Here is the process I followed:

  1. Wash the car completely.
  2. Clay bar the car. In this step, you literally use a piece of (designed-for-purpose) clay and a generous amount of liquid lubricant to pull small, stuck-on dirt particles off the paint. I use Griot's cleaning clay and their Speed Shine spray. You can use anything you like for this, I like how this stuff smells. 
  3. Tape off trim, glass, anything that is near a painted surface you'll polish but doesn't want to get polished.
  4. Compound the car. You can do all of these steps by hand, but your arm might fall off. I use a Porter-Cable random orbital with a very soft foam pad. The compound I use is Meguiar's Ultimate Compound. There are so many choices for products to use in this space, I like to stick with things I can buy at O'Reilly's and the Meguiar's Ultimate line has always served me well. This compound is cool because the grit suspended in the fluid actually breaks down while you're polishing into smaller-size grit, acting as a rough abrasive at first and then breaking down into a finer abrasive. Pretty slick.
  5. Polish the car. The compound step does the heavy lifting, and that's where you pull out whatever imperfections are going to come out, but I found that another pass with the polish refined the smaller imperfections really nicely. I use Meguiar's Ultimate Polish.
  6. Wax the car. I use Meguiar's Ultimate Liquid Wax. I applied two coats.
It's challenging to get good before/after photos of the improvement, but it is night and day and I'm really pleased with the result! It's no longer a swirl-fest in the sun.

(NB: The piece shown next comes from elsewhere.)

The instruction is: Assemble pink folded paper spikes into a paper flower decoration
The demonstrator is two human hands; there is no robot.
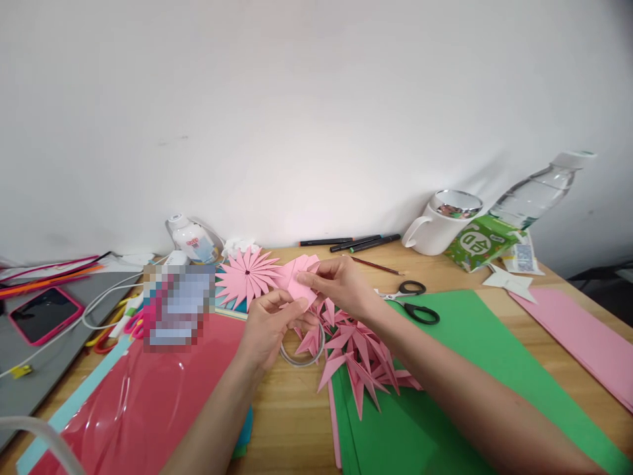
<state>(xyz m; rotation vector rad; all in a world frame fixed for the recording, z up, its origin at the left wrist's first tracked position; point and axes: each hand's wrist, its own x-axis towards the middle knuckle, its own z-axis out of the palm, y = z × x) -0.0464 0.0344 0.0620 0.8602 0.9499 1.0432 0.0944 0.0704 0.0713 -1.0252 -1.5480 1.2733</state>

While this was all going on, I saw that my spoiler gaskets were absolutely fried and decided to replace them. There are four nuts that hold the spoiler to the trunk. In theory, this job is a cinch.

This was once rubber

New with old. The larger outboard gaskets weren't installed in my car when I bought it.

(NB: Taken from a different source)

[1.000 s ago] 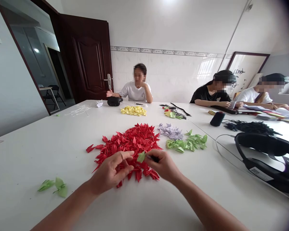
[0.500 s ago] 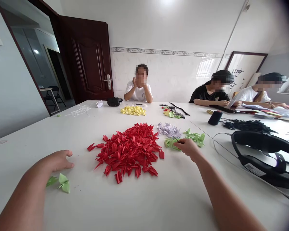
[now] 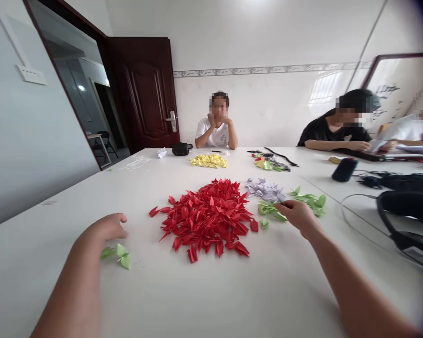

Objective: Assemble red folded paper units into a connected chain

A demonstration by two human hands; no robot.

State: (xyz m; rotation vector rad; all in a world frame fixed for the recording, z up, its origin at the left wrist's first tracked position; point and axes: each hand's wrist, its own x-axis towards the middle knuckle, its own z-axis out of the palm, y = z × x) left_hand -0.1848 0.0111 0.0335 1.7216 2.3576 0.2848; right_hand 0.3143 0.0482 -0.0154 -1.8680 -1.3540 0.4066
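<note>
A large heap of red folded paper cranes (image 3: 207, 216) lies mid-table. My right hand (image 3: 301, 216) is to its right, fingers pinched round a thin dark needle-like thing (image 3: 284, 202), over the edge of a small pile of green folded paper pieces (image 3: 268, 209). One loose green piece (image 3: 264, 224) sits between that pile and the red heap. My left hand (image 3: 109, 227) hovers left of the heap, thumb and fingers apart and holding nothing. Close by it are two green folded pieces (image 3: 122, 257), one partly behind the wrist. Pale lilac folded pieces (image 3: 266, 189) lie behind the green ones.
Farther back are yellow folded pieces (image 3: 209, 161), a black case (image 3: 181, 149) and dark strands with coloured pieces (image 3: 271, 163). On the right stand a dark thread spool (image 3: 344, 169) and a black headset (image 3: 402, 216). One person (image 3: 216, 131) sits opposite; others sit at the right.
The view has swung left, so everything appears farther right. A loose green piece now lies beside the red heap's right edge. Both hands keep about the same places over the table.
</note>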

Of course, nothing is easy with these old cars... every venture into a long-untouched corner brings about new problems, and it's always apparent juuuuust after you've removed that fastener that is impossible to replace. First, I found that a previous owner thought that $40 for the correct gaskets was just too much money, and that the old rubber-petrified-into-plastic gaskets could still do well with some gasket maker slathered all over them. This made all of the joints gooey, and I had to spend many minutes with my friend Goo Gone cleaning everything up.


This is how the stock GT-R wing goes together. There are three main pieces: the wing, and the left and right risers. On the wing, at the top on the grey face, there is a captured nut. Is is presumably welded to a steel backing plate, which is riveted into the wing (in two places, you can see above and below the hole) when the wing is fabricated. The riser slips over this portion of the wing. Two studs are screwed into the risers, in a style not unlike dry-wall anchors, and these studs are what poke through the trunk lid and actually attach the whole assembly to the car. To reinforce the bolted joint between the wing and the riser, there is a steel bent U-shape bracket that slips over the two studs and drops down into the section.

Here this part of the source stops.